Depois de declarar sua intenção de não fazer a


manutenção solicitada, o Banco deverá reagir à decisão
de Marcelo. E essa decisão pode ser demitir Marcelo,
aceitar a sua decisão e desistir do que foi pedido ou então
continuar com o mesmo propósito e retirar de Marcelo a
responsabilidade pelo sistema e passar para outro
analista de sistemas.

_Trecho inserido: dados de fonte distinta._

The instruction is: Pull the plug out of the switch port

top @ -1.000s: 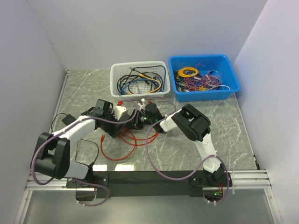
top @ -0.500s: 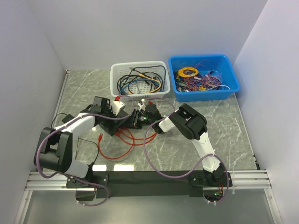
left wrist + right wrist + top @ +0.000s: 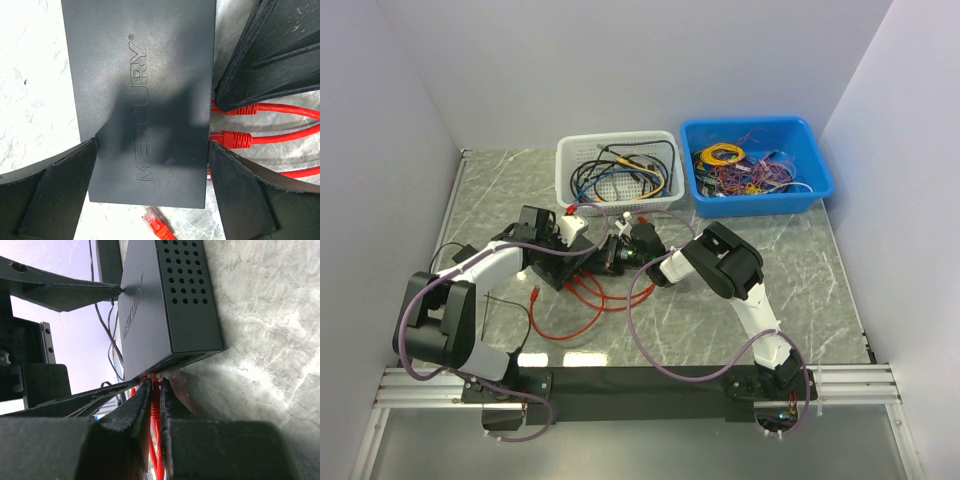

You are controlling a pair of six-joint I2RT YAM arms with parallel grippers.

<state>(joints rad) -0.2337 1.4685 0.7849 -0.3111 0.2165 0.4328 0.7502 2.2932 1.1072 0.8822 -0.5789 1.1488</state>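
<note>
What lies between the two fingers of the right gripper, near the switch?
A red plug sits there, pinched by the right gripper beside the switch. The right wrist view shows it.

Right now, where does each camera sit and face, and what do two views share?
Top external: overhead, from the near side, looking down on the table; left arm, right arm show.
Left wrist: above the switch, looking down; left hand straddles it.
Right wrist: low, facing the switch sideways; right hand pinches the red plug.
Wrist views share the switch.
</note>
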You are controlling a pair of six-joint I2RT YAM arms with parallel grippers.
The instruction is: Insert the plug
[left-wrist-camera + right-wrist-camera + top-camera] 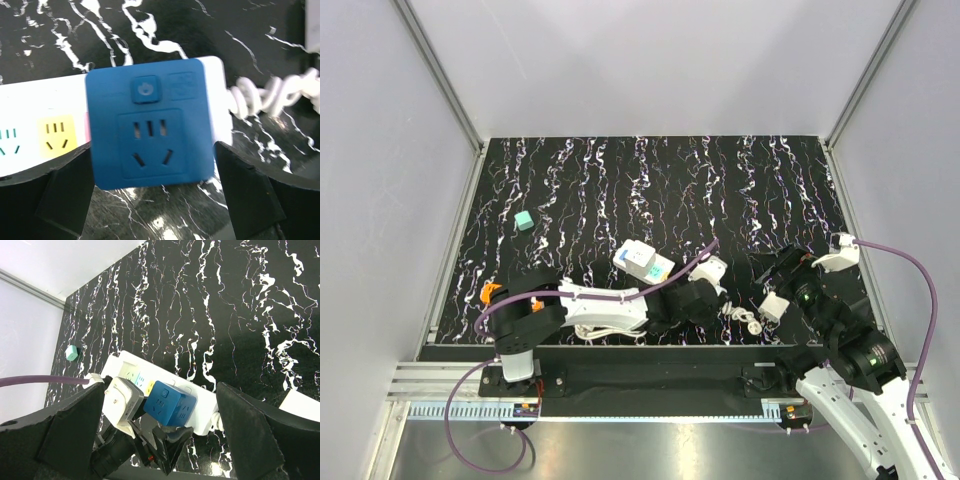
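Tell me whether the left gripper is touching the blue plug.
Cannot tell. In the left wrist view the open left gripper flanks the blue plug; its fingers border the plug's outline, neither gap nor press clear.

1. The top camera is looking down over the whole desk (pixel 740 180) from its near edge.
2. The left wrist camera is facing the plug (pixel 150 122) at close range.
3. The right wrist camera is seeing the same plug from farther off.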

A alternativa seguida de demissão
já foi analisada acima; o banco aceitar a decisão de
Marcelo e desistir da fraude seria a solução ideal para
este caso; a terceira alternativa exige uma reflexão mais
aprofundada.

Como cidadão honesto e consciente, Marcelo teria então


de decidir sobre denunciar ou não o problema,
permanecendo como empregado do Banco. Se decidir
por essa ação Marcelo estará pondo em risco a si próprio,
a sua família e a parte da sociedade que possui
investimentos no Banco. Minha opinião é que Marcelo
não é obrigado a tomar essa decisão, pois mais elogiável
que ela seja. É importante salientar que a análise
realizada não descarta essa possibilidade, mas não a
requer como obrigatória, pois Marcelo estaria trocando
seu emprego, sua estabilidade e o bem-estar de sua
família por um risco potencial (mas não ainda concreto)
para com a sociedade. Além disso, de forma recorrente, a
mesma análise feita por Marcelo deveria ser feita pelo
novo analista de sistemas, que se tiver os mesmo
princípios profissionais recusaria a solicitação.

Collins e Miller (apud Johnson e Nissenbaum, 1996)


chamam essa decisão de "ação heróica". Dependendo da
gravidade das conseqüências, da dimensão do problema
e do interesse nacional, a ação heróica pode ser a melhor
decisão. Os brasileiros certamente se lembram quando
em 1992 uma secretária de uma empresa em São Paulo,
grávida, denunciou a armação que seu chefe, o dono da
empresa, estava montando para cobrir a chamada
"operação Uruguai", que pretendia explicar como o
dinheiro das contas fantasmas utilizado pelo então
Presidente Fernando Collor seria proveniente de
operações financeiras realizadas naquele país a partir de
sobras da arrecadação da campanha presidencial.